The two books under review examine non-fictional texts from Indonesia. These thorough studies by American researchers are intended for experts in the field. Susan Rodgers discusses two autobiographical narratives from the island of Sumatra, whereas Nancy Florida examines a historical poem in Javanese. Both authors offer fluently written translations of the original works. More importantly, however, is that through their approach to the texts they engage in a discussion around issues of history, national identity, and postcolonial discourse.
Rodgers presents the reader with two childhood memoirs published in 1950. Me and Toba by P. Pospos and Village Childhood by Muhamad Radjab give an account of what life was like growing up from the mid-1910s to the 1930s in North and West Sumatra respectively. The worlds of the two boys differ in substantial ways: Pospos is born into the Christian Toba Batak community which is patrilineal, while Radjab’s Muslim Minangkabau soci- ety is matrilineally organized. Both areas, however, are part of the Dutch East Indies and the boys go through a series of similar experiences. Relating their passage through childhood into maturity, they reflect upon their families and crowded households in small village settings, their personal relationships with their fathers, Dutch colonial education, and the influential role of religion and local customs in their communities. The issue of language is an essential one, too. Both authors have chosen to write their memoirs in the national language, Indonesian, rather than in Batak or Minangkabau. And it is precisely the awareness of their respective individual identities, connected with the imaging of a modern society, that is an independent nation free of Dutch control and not restricted by narrow ethnic traditions, which is at the heart of both narratives. By writing about their childhood years in late colonial times Pospos and Radjab foreshadow the future of an imagined Indonesia.

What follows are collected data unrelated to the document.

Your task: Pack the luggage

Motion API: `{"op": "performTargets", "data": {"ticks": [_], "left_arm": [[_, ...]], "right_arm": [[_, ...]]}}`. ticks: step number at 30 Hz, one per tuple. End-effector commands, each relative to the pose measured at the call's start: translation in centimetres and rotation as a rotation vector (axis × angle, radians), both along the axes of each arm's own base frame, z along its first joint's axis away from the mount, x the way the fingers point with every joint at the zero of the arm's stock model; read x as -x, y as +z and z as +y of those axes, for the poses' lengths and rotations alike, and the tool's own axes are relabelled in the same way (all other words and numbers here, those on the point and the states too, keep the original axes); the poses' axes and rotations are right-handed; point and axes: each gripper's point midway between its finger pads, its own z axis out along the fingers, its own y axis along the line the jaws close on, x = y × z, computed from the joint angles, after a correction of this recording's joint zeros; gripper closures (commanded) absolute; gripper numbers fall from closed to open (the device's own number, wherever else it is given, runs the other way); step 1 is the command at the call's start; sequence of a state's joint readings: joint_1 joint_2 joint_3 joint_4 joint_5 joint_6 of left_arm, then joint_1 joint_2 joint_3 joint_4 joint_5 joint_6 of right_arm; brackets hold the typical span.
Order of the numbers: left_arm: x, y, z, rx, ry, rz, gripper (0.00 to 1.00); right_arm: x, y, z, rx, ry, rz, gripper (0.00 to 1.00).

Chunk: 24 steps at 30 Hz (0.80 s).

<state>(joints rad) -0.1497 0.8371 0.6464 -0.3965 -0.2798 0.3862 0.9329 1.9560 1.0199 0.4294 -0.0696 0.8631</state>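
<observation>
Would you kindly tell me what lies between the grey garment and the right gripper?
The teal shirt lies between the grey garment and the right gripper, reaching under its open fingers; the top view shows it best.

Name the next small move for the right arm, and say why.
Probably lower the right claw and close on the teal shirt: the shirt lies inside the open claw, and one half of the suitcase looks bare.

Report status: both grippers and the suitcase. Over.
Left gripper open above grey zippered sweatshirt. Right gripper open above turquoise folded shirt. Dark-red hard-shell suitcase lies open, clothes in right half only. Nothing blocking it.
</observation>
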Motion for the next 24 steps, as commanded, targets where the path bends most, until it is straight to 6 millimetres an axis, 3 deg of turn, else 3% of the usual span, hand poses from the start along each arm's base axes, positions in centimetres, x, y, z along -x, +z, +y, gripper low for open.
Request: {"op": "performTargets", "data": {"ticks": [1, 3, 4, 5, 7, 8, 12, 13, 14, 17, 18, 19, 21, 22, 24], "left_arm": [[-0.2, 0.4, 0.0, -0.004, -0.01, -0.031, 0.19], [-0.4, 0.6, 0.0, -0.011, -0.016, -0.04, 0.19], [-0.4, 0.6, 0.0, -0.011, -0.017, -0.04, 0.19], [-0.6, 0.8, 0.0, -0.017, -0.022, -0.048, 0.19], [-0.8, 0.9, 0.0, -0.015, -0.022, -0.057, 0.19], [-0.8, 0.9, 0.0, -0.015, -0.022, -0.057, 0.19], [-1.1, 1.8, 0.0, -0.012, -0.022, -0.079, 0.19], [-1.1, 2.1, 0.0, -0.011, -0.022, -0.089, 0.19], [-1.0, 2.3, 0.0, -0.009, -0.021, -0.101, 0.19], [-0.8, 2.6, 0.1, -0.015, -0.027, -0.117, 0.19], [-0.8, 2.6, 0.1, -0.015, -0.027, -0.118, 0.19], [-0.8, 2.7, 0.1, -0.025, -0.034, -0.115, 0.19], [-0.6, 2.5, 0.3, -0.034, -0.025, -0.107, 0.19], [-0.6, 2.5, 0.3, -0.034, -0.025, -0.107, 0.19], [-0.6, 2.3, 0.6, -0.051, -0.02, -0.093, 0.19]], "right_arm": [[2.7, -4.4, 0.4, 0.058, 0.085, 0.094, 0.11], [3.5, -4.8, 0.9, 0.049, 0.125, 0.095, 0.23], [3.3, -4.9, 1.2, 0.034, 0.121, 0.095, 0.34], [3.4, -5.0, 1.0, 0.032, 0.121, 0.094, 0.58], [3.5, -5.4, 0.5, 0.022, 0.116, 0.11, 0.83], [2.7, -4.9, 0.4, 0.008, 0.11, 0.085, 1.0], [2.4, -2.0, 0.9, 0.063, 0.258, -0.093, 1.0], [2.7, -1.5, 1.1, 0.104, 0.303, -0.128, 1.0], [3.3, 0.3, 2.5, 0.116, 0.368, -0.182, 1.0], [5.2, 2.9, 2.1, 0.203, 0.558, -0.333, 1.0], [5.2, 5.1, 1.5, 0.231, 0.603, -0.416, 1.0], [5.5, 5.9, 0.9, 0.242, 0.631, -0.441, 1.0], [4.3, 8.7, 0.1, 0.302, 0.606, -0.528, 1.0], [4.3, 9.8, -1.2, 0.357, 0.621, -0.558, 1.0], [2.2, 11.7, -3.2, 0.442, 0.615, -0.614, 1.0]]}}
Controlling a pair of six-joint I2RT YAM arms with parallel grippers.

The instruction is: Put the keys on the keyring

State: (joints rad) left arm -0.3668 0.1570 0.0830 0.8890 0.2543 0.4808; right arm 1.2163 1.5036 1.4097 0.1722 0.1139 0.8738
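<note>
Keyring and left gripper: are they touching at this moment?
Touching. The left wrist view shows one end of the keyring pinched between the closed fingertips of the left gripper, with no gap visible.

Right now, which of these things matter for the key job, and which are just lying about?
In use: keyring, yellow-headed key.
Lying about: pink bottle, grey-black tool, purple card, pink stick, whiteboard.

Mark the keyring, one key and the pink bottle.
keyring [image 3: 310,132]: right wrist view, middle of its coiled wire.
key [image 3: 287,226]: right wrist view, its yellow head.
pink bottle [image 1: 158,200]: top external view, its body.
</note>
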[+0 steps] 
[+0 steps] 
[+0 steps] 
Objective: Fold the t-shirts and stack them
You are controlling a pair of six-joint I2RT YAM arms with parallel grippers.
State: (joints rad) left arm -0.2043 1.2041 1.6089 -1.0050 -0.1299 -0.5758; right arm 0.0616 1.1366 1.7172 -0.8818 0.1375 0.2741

Here we find parallels between the study of Rodgers and of Florida. Writing the Past, Inscribing the Future is an admirable study of the anonymous epic poem in Javanese, Babad Jaka Tingkir, which relates events during the time when Java was converted to Islam, around the turn of the 16th century. It is the text’s prophetic tendencies, however, which compelled Florida to this research. She discovered the manuscript among the correspondence of the Sultan of Surakarta (1807-1849) who was sent into internal exile to the island of Ambon by the Dutch in 1830. The manuscript is incomplete as it abruptly breaks off in mid-sentence even before the protagonist Jaka Tingkir has fully emerged in the story. Florida finds indications in the text which lead her to believe that this manuscript was written on Ambon between 1848 and 1850, and that its author was either the Sultan himself or his daughter who was with him in exile. In the second stanza of the poem there is the confusion as to the dating of the writing. Then there are four pen and ink drawings which suggestively interpolate the text and refer to a dream of the young king in exile. Florida argues that the Babad Jaka Tingkir be read as the prohecy of the young Sultan’s fate to live and die in exile. A number of episodes in the poem foreground the potential scenarios of the future for Java and disclose that the writing of history is writing the future.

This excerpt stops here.